Re: what to sa-learn, poisoning

Posted by Matt Kettler <mk...@evi-inc.com>.
Charles Sprickman wrote:
> Hello,
> 
> I'm not seeing it in the FAQ/wiki, but I've missed things in there
> before, so I thought I'd ask a quick question here.
> 
> I assume everyone else sees spam sneak through that contains a "spammy"
> subject (usually mentioning drugs with some mis-spellings/obfu), an
> attached image that apparently has the actual spam "message" in it, then
> some text that is very hammy in it's content.
> 
> I've been assuming that this is what people refer to as "bayes poison"
> and I do not feed sa-learn with these.
> 
> Is this correct, or would information in the headers still prove
> valuable to bayes?

It is correct that is what people mean by bayes-poison. However it is incorrect
that you should avoid training them.

Try to train SA realistically. Don't try to second-guess and censor it's input.
If it's spam, train it as spam. If it's nonspam, train it as nonspam. Do this
without regard for what the body "looks like".

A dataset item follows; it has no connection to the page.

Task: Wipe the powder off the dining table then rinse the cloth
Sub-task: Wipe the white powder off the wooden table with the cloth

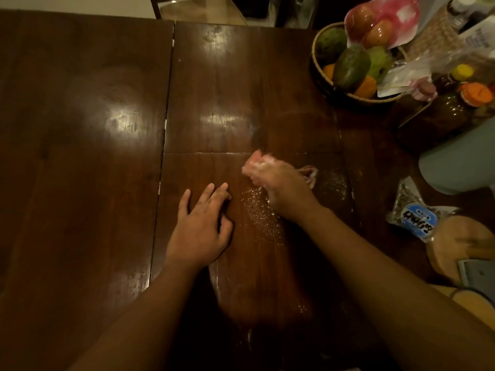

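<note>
Printed matter, head view. No text fully legible. Clear packet (413,219), right side of dining table (107,183): blue oval label w/ bold black script, chars. not decipherable. White label (479,36), top-right corner: dark print, too blurred to read.

Left hand (199,228) flat, fingers (208,192) spread; right hand (282,184) gripping cloth (256,163), blurred.

Plenty of open desk (80,129) running left of the fruit basket (315,58), but on the basket's near side dark jars (434,116), a packet (416,218) and a round board (463,245) crowd the passage.
</note>
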The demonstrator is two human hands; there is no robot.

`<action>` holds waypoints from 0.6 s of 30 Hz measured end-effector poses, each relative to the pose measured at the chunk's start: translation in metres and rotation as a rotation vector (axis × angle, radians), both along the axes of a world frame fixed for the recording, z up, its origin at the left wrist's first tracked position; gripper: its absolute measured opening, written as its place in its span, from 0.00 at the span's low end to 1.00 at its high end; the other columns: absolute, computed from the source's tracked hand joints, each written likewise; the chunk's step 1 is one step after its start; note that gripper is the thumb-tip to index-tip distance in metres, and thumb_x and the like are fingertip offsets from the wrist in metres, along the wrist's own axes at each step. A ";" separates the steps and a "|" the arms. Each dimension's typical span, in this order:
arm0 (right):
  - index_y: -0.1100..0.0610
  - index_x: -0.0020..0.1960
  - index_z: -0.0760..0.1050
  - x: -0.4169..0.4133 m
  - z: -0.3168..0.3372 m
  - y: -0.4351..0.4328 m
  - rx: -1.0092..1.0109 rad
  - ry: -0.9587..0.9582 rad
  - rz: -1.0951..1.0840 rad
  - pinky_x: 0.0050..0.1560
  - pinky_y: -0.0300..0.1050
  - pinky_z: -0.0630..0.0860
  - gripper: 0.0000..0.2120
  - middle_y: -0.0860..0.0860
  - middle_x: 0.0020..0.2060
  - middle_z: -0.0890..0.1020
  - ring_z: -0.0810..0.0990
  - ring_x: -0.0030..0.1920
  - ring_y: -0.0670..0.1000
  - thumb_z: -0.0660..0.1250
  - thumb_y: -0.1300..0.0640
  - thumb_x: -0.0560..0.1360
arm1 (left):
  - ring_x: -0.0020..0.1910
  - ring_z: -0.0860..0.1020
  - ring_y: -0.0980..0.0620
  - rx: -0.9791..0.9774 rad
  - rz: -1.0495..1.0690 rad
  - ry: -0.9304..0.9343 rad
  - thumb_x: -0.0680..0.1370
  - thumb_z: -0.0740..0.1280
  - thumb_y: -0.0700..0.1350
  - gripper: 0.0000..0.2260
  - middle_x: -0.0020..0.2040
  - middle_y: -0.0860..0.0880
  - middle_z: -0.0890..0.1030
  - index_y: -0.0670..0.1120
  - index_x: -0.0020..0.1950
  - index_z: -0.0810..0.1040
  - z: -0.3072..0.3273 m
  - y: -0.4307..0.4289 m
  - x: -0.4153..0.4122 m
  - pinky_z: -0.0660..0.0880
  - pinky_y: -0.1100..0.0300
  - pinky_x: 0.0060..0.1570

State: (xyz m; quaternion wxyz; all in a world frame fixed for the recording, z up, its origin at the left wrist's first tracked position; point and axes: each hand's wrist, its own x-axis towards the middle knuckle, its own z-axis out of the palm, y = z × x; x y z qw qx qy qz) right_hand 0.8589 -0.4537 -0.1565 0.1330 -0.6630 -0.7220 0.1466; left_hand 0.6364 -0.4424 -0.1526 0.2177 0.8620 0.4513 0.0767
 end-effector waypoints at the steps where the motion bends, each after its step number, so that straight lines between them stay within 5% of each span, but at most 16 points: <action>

I see a lot of admins out there pushing the idea of only training "ideal" spam
and "ideal" nonspam, with the assumption that by avoiding the oddball cases
they'll get better results. This is completely the opposite of the truth. By
biasing your training with unrealistic input, you're going to get unrealistic
output.

The way bayes works it won't "instant spam" any messages with the same words as
the bayes-poison. However, SA will be more aware that these words are often used
in both types of mail, resulting in a more mid-line probability for that token.
SA's use of chi-squared combining means SA will be more influenced by words that
occur exclusively in one type or the other, and these "present in both" will
have little impact on bayes scoring.